The MCA Chicago, is really small. I wouldn't necessarily consider it a "museum", but more of a gallery space. In the midst of this gallery, if you could imagine, the artists exhibited aren't very diverse. So to see this black character, whose skin is literally painted black by a black artist - I was stopped in my tracks. In the art world, it's more common to not use actual black paint but instead to build with other colors to create a dark form. This artist however, is defying traditional artistic methods to highlight black people as the subject. Instead of using brown, he layers black in different shades to create the form and leaves their eyes stark bright.
Typically, black artists that are featured by galleries or museums show the black experience from a point-of-view that is not always so positive.
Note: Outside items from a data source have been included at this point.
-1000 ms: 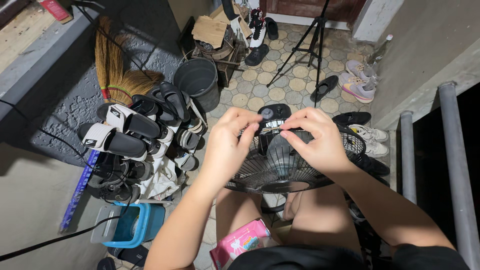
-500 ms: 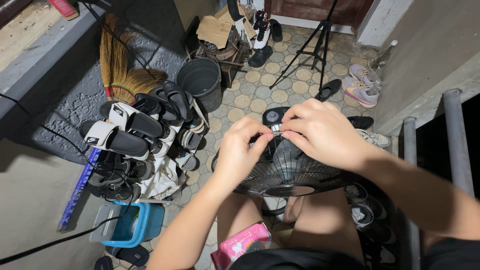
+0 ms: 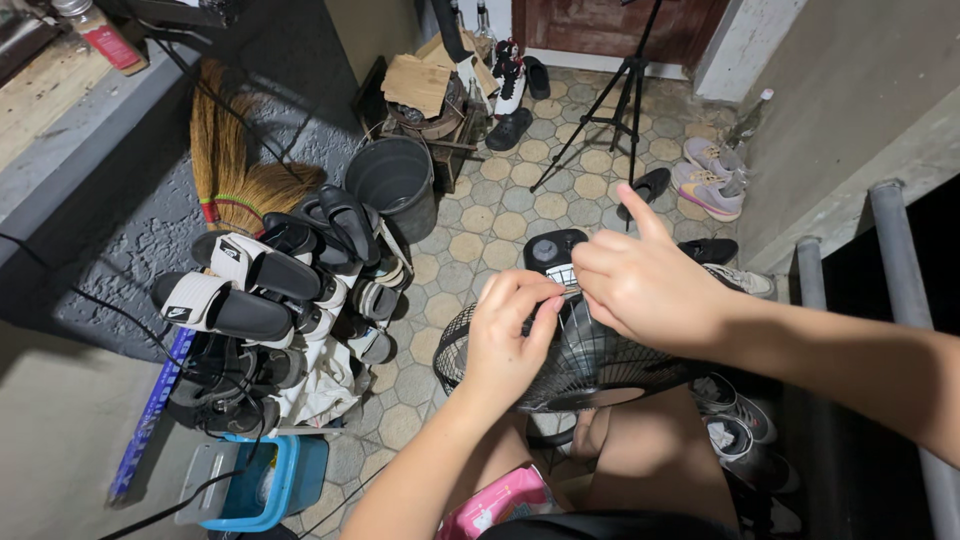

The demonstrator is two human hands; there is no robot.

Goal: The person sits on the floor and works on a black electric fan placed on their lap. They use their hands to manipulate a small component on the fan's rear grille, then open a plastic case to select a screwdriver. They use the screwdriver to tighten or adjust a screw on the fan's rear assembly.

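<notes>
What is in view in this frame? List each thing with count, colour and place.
fan: one, black wire grille, centre, under both hands
fan base: one, black, beyond the grille
slides: a heap, black and white, left
broom: one, straw, against left wall
bucket: one, dark grey, upper centre
tripod: one, black, top centre
sneakers: a pair, pale grey-pink, upper right
left hand: pinching at the grille's top edge
right hand: beside it, forefinger raised

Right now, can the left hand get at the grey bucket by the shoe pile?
Probably not without leaning. The left hand is pinching at the fan grille rim with the right hand; the grey bucket stands well beyond, across open tiled floor.
</notes>
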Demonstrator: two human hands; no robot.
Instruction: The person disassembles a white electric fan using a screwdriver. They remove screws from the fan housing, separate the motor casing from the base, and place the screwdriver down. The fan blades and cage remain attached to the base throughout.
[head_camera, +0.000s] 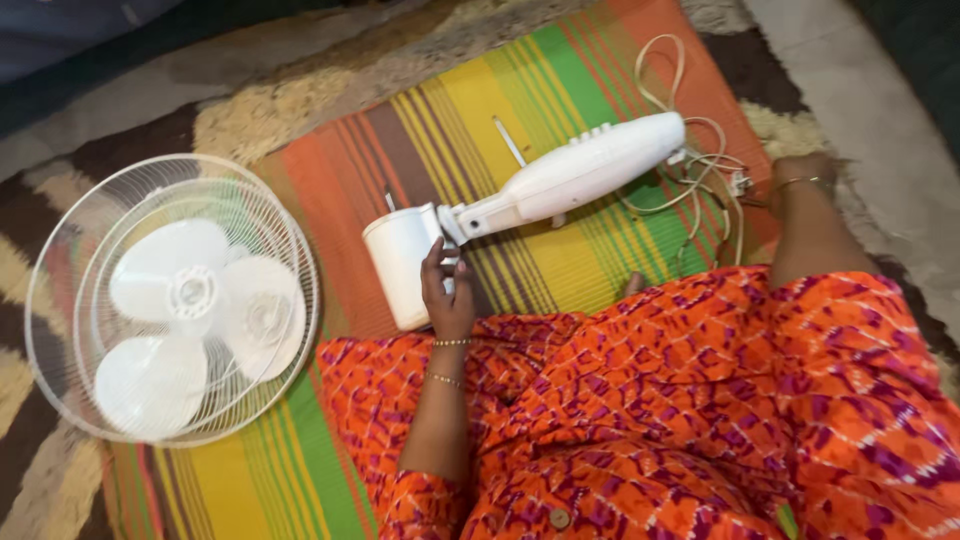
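Holding the white motor housing (398, 262) of a taken-apart fan, the left hand (447, 290) curls its fingers closed around it on the striped mat (330, 170). The right hand (800, 172) rests by the cord (690, 160); I cannot tell if its grip is closed. The fan cage with blades (170, 298) lies apart, not joined to the white stand (575, 175).

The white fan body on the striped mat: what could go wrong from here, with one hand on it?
The left hand grips only the motor housing, so the long fan body may swing or tip. The loose cord lies tangled beside it and could snag. The grille with blades lies close by and might get knocked.
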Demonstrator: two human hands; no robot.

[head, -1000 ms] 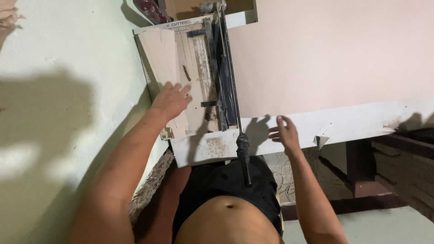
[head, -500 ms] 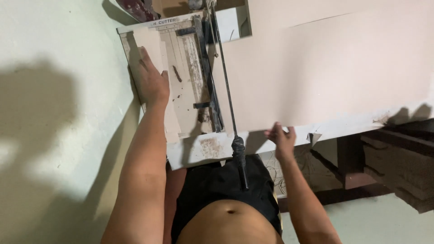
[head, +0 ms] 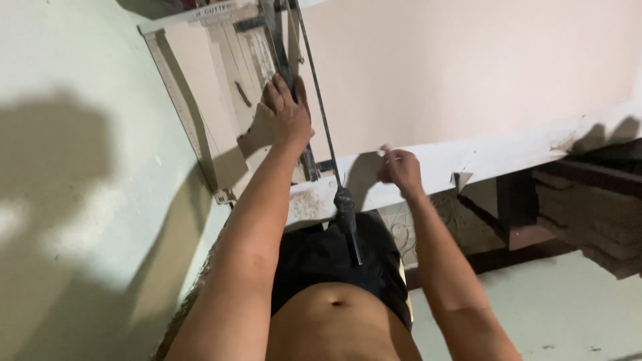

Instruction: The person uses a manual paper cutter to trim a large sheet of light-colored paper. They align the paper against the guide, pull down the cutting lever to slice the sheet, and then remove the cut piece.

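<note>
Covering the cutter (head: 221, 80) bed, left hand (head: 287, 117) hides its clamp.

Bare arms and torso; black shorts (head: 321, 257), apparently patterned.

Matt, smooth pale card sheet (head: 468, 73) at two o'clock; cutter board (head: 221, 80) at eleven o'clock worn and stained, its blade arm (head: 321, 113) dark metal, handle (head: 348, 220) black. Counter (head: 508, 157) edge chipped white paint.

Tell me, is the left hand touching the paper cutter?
Touching. The head view shows the left hand pressed flat on the paper cutter beside its blade arm.
</note>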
They will usually tell the stories of struggle and oppression. Of which, honestly, this particular tone of black culture, the museums and galleries seek out. Marshall's paintings counter those stereotypical images. The female figures that Marshall paints are black, curvy, and bodacious. The black males are lovingly engaged with their black female companion. The black family is full, in their neighborhoods, their homes - together. It's in your face blackness. It is mesmerizing, intriguing, stimulating. I want to see more.
I am left feeling inspired to create and showcase the positive black experience.